• _PROBLEM REQUIREMENTS_
Write out the entire listing below exactly, with the pictures left out.

• _EXERCISE DATA_
....

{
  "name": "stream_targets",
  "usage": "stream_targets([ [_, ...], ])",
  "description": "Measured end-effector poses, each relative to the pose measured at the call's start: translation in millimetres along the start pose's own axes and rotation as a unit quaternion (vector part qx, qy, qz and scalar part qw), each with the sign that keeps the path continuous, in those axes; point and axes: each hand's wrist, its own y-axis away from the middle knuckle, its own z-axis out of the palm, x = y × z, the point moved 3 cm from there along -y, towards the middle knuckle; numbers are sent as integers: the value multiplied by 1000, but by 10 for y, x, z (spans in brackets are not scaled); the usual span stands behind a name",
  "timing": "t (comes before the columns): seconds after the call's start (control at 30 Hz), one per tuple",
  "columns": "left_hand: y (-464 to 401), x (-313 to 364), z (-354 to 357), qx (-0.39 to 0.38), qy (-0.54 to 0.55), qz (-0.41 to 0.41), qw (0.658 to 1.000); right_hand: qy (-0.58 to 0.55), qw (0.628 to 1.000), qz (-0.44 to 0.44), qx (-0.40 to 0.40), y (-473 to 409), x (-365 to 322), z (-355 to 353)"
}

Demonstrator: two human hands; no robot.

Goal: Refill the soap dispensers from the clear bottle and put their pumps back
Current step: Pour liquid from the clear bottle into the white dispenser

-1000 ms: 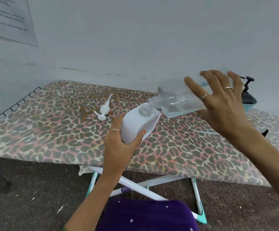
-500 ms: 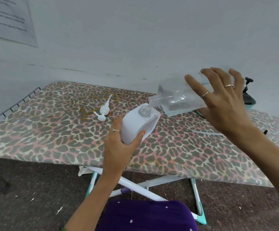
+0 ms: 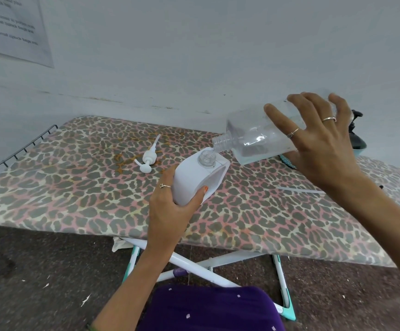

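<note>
The left hand [image 3: 170, 206] has its fingers curled round the white dispenser [image 3: 199, 177], tilted above the bench [image 3: 74, 192]. The right hand [image 3: 320, 149] grips the clear bottle [image 3: 254, 139], fingers spread over it. Since a second ago the bottle has tipped steeper, its neck just above the dispenser's open mouth; liquid seems to trickle in. The pump [image 3: 148, 161] lies beyond the left fingers.

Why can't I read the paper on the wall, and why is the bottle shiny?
Head view: the paper sits at the frame's edge, blurred and bent by the wide lens; the clear bottle, held by the right hand, shows white glints of reflected light.
</note>
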Motion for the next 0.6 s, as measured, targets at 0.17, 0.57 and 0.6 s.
stream_targets([
  [0.17, 4, 10, 1, -1, 1, 0, 1000, 8, 1000, -4, -2, -1, 11, -17],
  [0.57, 2, -5, 1, 1, -2, 7, 1000, 22, 1000, -9, 5, -38, 37, -21],
  [0.6, 1, -5, 1, 2, -2, 6, 1000, 24, 1000, -10, 6, -44, 39, -22],
])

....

• _EXERCISE OUTPUT_
{
  "name": "stream_targets",
  "usage": "stream_targets([ [_, ...], ])",
  "description": "Measured end-effector poses, each relative to the pose measured at the call's start: translation in millimetres along the start pose's own axes and rotation as a unit quaternion (vector part qx, qy, qz and scalar part qw), each with the sign that keeps the path continuous, in those axes; point and axes: each hand's wrist, its own y-axis away from the middle knuckle, its own z-axis out of the palm, x = y × z, the point moved 3 cm from there along -y, towards the middle knuckle; numbers are sent as integers: the value multiplied by 1000, but by 10 for y, x, z (spans in brackets are not scaled); the usual span stands behind a name",
  "timing": "t (comes before the columns): seconds after the call's start (control at 30 Hz), one per tuple",
  "columns": "left_hand: y (-464 to 401), x (-313 to 364), z (-354 to 357), qx (-0.39 to 0.38), qy (-0.54 to 0.55), qz (-0.41 to 0.41), qw (0.658 to 1.000); right_hand: qy (-0.58 to 0.55), qw (0.628 to 1.000), qz (-0.44 to 0.44), qx (-0.40 to 0.40), y (-473 to 409), x (-365 to 322), z (-355 to 353)"
}

Demonstrator: two human hands; no robot.

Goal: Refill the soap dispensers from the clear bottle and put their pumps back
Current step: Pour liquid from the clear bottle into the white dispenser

-1000 ms: 
-500 ms: 
+0 ms: 

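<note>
The left hand [image 3: 170, 206] has its fingers curled round the white dispenser [image 3: 199, 177], tilted above the bench [image 3: 74, 192]. The right hand [image 3: 320, 149] grips the clear bottle [image 3: 254, 139], fingers spread over it. Since a second ago the bottle has tipped steeper, its neck just above the dispenser's open mouth; liquid seems to trickle in. The pump [image 3: 148, 161] lies beyond the left fingers.

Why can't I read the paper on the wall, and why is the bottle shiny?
Head view: the paper sits at the frame's edge, blurred and bent by the wide lens; the clear bottle, held by the right hand, shows white glints of reflected light.
</note>
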Motion for the next 0.6 s, as measured, targets at 0.17, 0.57 and 0.6 s.
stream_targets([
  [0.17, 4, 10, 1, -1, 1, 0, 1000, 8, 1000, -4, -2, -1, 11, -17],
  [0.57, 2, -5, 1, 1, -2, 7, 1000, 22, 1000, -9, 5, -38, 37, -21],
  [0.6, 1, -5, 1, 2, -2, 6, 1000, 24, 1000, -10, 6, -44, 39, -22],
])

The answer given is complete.